Today is November 25th, International Day for the Elimination of Violence against Women. I find myself wishing… wishing I could do more, to be more active, to have a direct impact in this global struggle to eliminate all forms of violence against women.
I often feel guilty, inadequate and not enough. I overthink my place in academia, in the world, in general.
As a first generation college student, and Central American woman in the U.S. academy, I second guess my place here. I have worked hard for a very long time. But, is it worth it? am I worth it? is my voice worth it?
Who am I to think and write about violence against women in Central America?
I wish I could be part of a direct action to commemorate this 25th of November, but I am here, sheltered and removed from it all.
I have been having a hard time writing my dissertation. All the overthinking and double guessing got to me. However, I have to force myself and remember why I am here.
A constant struggle to return to my purpose
A battle to remember that I am part of a constellation of people, especially, women who raise their voices to denounce patriarchal, colonial and racist violence and in the process seek collective healing. I am part of this movement. My writing and my voice matter.
So, here is a poem I wrote to myself.
How can I believe in the power of women’s voices, storytelling and feminist collective actions, and at the same time, doubt my own voice?
Often, I am week, but then, I remember how I am also brave.

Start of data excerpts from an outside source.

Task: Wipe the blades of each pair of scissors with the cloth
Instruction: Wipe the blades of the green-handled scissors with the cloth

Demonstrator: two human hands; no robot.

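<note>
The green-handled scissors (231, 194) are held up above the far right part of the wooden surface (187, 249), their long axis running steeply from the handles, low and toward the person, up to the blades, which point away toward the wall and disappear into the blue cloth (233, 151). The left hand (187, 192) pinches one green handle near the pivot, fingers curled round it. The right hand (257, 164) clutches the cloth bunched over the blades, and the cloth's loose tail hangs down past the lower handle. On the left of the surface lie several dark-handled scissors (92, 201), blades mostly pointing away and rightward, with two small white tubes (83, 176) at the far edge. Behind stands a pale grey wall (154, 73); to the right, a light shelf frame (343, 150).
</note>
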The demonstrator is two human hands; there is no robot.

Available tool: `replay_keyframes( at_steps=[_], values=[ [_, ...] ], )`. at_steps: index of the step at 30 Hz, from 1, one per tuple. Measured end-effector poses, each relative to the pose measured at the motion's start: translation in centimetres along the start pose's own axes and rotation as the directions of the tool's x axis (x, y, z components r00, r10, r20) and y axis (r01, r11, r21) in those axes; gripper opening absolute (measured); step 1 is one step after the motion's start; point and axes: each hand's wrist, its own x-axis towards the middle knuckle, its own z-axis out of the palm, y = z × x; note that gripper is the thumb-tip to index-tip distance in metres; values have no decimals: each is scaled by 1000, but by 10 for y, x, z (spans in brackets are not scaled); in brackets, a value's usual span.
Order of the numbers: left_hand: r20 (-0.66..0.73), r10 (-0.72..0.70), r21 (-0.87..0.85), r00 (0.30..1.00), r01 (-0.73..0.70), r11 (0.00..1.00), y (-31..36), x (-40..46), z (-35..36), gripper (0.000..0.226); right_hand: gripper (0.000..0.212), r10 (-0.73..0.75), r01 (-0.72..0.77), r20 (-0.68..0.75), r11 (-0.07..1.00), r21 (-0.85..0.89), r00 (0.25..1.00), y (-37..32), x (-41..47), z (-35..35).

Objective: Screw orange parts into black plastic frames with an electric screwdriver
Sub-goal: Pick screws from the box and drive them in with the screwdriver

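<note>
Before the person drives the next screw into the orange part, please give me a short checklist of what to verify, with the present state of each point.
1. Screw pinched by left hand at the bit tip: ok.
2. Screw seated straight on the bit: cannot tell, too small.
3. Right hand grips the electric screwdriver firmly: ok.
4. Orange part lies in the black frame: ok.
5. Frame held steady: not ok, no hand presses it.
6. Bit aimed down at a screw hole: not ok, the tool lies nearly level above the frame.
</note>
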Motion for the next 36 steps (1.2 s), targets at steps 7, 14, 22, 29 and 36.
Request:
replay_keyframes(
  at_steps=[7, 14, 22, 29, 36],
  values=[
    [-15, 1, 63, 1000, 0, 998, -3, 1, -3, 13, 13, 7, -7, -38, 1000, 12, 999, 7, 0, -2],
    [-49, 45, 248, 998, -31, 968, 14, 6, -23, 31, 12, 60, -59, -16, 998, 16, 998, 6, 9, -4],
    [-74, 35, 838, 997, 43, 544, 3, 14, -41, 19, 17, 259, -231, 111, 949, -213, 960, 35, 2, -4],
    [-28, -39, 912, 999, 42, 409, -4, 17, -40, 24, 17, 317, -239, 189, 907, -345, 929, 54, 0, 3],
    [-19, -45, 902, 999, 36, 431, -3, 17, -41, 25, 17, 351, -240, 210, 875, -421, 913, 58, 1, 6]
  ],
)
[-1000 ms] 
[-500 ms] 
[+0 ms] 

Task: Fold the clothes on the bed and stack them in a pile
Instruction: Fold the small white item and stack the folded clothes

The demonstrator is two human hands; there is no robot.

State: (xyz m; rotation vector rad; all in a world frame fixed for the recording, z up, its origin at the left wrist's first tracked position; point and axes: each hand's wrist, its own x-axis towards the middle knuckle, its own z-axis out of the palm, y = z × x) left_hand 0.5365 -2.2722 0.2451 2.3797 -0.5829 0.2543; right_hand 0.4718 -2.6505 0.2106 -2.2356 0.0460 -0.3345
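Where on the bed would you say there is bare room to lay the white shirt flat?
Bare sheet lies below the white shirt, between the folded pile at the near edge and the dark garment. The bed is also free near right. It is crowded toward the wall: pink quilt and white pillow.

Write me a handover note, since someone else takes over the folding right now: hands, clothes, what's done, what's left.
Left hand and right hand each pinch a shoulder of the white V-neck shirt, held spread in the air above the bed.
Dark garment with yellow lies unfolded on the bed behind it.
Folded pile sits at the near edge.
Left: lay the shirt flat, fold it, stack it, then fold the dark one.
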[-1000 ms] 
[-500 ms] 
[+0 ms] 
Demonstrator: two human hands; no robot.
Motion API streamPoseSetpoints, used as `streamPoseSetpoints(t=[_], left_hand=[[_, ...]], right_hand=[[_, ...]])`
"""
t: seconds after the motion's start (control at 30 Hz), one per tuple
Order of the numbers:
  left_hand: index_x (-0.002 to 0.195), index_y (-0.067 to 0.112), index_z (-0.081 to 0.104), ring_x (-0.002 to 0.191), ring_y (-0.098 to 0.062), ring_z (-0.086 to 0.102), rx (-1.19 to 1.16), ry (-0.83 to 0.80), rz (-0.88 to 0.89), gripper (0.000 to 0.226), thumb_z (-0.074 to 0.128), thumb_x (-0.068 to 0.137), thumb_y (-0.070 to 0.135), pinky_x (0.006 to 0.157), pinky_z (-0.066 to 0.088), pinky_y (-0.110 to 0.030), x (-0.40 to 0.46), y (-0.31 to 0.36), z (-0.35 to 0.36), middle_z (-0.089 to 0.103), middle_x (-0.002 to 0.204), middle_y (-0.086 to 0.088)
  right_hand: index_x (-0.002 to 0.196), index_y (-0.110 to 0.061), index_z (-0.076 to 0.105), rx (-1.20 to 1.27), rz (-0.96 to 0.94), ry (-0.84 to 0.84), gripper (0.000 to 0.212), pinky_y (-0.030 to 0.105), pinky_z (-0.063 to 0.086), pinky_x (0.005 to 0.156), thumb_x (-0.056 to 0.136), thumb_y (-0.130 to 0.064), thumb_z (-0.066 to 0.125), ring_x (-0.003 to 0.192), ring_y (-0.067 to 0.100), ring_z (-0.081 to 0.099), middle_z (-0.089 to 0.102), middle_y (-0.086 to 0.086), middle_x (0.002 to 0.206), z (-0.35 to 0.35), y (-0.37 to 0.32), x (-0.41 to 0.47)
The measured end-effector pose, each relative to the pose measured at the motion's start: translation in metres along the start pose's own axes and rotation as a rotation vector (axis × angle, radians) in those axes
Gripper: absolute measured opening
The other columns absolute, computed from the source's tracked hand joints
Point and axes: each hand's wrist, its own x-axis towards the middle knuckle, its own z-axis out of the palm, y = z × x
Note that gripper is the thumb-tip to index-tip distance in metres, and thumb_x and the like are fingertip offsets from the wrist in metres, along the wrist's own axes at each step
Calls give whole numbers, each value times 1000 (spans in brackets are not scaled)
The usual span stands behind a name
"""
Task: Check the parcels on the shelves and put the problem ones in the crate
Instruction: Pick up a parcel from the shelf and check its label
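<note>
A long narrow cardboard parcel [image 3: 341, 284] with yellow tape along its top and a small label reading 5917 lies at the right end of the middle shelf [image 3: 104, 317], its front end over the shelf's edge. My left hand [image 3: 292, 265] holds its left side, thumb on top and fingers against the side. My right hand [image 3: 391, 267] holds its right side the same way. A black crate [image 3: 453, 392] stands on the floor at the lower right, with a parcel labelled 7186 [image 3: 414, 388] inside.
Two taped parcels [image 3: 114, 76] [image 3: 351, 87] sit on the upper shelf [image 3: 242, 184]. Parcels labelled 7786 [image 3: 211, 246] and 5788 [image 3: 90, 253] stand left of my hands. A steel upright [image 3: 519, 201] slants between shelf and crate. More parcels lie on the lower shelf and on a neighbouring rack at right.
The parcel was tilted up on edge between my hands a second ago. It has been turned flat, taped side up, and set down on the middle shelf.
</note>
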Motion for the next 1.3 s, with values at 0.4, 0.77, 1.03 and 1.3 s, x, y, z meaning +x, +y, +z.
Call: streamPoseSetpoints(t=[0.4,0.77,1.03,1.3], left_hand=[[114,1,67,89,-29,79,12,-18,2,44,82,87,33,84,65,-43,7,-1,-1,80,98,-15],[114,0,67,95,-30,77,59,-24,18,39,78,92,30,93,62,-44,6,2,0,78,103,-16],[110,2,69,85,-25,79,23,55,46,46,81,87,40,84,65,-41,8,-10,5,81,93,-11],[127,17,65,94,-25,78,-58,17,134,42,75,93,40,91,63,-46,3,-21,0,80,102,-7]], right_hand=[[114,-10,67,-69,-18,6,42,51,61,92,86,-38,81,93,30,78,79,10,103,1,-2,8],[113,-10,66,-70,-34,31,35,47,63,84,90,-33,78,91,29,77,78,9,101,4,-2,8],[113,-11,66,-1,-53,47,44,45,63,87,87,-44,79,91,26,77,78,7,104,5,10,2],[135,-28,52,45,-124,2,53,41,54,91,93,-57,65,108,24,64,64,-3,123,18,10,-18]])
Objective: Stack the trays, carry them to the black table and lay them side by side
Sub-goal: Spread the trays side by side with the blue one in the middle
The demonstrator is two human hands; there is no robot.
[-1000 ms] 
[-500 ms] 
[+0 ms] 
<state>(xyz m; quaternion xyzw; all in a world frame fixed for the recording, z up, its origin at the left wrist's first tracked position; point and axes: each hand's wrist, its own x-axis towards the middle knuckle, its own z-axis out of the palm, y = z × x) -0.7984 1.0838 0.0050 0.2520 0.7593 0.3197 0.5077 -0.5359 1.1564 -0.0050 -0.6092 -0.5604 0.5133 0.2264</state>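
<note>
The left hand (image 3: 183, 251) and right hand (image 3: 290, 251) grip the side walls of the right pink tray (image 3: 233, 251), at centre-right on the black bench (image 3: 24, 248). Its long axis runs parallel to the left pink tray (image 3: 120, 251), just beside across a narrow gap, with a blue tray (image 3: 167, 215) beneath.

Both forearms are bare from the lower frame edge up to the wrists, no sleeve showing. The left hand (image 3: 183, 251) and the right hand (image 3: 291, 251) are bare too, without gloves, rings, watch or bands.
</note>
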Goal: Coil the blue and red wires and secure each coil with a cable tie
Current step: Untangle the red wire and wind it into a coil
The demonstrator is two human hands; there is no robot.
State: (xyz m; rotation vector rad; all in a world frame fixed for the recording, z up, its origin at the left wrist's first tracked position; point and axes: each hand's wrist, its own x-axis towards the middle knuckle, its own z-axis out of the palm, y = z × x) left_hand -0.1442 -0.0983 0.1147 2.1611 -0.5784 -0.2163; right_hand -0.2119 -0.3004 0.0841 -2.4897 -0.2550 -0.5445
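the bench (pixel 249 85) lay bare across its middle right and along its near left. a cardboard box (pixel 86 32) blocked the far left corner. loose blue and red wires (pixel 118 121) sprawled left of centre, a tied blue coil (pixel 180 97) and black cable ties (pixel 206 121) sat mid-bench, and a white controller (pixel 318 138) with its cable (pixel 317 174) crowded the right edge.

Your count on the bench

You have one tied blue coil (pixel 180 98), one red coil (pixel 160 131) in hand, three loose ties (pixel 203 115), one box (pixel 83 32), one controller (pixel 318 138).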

A reminder: I am planting rebellious seeds to harvest freedom.
Play the Cumbias, my advisor said
What voices have you been hearing?
Those of fear and doubt?
Are you listening to classical music?
Why do I keep feeling like I am not enough?
My writing doesn’t matter.
I am so close to the finish line
Why can’t I give the final step?
My body is tired
My mind keeps wondering, creating unfavorable scenarios
My heart is confused
It forgot how to believe.
How dare you doubt your sacred fire?
Stop that, my advisor said
Let your fire dance
Move your body
Let your voice be heard
Get back to it.
Play the cumbias, she said
So, I did.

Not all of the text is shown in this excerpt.